I love how this story has enthralled me. I finished it in two nights. Rarely does a book these days consume me as much. It's mostly clean, very to the point, filled with detail, and the best part: proof that the lives of ordinary, poor people are book worthy and interesting.
Probably more of a 3.5. Sweet little book about days gone by, given as a book club secret Santa. Good choice as I would probably never have come across it and it was a good read.
This book was great historical fiction. While it pulled you in and made you love the characters, it also gave a glimpse of life in the late 1890's, early 1900's. The description of the WWI experience was very vivid-to the point that I actually skipped some of it, but I felt like it was very realistic based on history's account. I was sad when the book ended. I wanted to keep hearing about the families and their experiences.

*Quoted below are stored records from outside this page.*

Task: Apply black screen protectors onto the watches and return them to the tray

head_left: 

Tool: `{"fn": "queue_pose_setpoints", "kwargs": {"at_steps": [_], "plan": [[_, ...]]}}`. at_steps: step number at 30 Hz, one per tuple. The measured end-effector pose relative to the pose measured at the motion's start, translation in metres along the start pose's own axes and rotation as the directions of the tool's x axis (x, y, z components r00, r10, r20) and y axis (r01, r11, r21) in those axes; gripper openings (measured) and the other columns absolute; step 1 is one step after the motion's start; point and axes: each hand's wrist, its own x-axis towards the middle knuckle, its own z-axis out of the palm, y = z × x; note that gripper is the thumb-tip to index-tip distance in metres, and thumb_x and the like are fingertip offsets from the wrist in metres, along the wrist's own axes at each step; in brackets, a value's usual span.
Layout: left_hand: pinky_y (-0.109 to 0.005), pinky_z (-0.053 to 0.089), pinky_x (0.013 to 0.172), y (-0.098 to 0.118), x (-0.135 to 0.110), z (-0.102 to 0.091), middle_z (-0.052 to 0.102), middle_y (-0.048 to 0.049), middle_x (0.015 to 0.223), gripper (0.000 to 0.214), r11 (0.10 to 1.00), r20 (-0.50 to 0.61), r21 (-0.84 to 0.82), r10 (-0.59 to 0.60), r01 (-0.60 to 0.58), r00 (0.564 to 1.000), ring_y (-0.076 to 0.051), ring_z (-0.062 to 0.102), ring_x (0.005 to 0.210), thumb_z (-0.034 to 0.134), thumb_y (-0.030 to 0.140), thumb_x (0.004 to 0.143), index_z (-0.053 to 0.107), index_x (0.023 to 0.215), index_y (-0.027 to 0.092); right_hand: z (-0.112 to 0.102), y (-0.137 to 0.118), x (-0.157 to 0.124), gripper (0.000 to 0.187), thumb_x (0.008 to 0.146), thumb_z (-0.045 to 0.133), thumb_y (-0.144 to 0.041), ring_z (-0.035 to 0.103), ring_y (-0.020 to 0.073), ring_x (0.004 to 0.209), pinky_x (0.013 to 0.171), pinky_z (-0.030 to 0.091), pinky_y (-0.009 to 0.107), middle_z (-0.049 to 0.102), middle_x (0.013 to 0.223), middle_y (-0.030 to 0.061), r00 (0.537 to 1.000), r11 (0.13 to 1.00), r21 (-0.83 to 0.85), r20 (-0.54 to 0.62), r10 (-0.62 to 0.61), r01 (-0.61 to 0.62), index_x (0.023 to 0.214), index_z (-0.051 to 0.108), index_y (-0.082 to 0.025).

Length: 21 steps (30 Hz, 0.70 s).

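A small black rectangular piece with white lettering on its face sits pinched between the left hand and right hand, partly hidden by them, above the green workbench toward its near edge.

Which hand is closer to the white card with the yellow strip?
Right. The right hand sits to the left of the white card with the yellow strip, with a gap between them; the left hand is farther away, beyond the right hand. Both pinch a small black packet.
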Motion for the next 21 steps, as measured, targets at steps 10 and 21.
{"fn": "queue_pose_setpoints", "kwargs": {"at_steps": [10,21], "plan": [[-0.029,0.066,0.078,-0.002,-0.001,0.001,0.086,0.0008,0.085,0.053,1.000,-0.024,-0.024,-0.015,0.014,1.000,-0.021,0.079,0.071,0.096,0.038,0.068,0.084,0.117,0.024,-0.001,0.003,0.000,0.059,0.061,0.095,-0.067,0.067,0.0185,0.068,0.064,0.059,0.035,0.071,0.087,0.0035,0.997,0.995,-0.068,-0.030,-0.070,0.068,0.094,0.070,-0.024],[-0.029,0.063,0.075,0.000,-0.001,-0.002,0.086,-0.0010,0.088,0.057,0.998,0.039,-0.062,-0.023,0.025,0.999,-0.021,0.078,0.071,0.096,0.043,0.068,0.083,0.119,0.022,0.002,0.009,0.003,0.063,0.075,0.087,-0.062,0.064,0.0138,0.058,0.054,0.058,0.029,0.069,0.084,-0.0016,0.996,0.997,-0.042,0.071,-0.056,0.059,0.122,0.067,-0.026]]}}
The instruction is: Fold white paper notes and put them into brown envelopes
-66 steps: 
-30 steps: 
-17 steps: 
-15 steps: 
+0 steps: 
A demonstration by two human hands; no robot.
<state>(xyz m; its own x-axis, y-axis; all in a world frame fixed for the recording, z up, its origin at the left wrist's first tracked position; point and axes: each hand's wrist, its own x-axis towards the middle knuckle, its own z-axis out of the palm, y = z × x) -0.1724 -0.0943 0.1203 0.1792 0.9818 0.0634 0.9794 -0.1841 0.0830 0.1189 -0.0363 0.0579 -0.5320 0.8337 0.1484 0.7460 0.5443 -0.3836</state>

My mom gave me this book when I was a teenager. It's a romance of the sort she favors- spanning generations of Brits. I loved it passionately in my youth and haven't read it in a very long time. There's one line in it that I loved especially, something about warm rains soft fields and a man sowing seed...
The entire time I read this I kept wondering why it was called Apple Tree Lean Down ... the namesake of the book doesn't arrive until very towards the end, and doesn't exactly hold such an important part. Other than that though, I did enjoy it. I just had to repeatedly remind myself that this was taking place in England and not in the Prairie land such as Laura Ingalls Wilder's books!!
Wonderful novel of strong women who loved flawed men and helped those men to successful lives. The courtships centered on the women and their thoughts; the marriages centered on the lives of the men (who continued to love and appreciate the women). Wise advice of one of the men: "She won't change so the best thing is to take no notice."
Usually books pick up speed the more I read of them but this was just the opposite. This book started off interesting and I was zooming through it. But the more I read, the more disinterested I became and had to just skim through the last of it. Especially after the author started making subtle political insinuations about marriage and divorce.
I tried. I really did. It sounded good. I had a great title....and it just didn't work for me. I read the first chapter or two and couldn't enjoy it and found I was squinting as I read and forcing myself to keep it up. No good. They can't all be winners. I quit.
This book is full of living and dying. These are the people Jane Austin didn't write about living near London and experiencing lots of life. I was engrossed in their world while I read.
I read this a long time ago, I think it was in '78 or so. I did enjoy it, so much so that I went ahead & bought the other 2 books in the trilogy, Jack Mercybright & The Sorrowing Wind.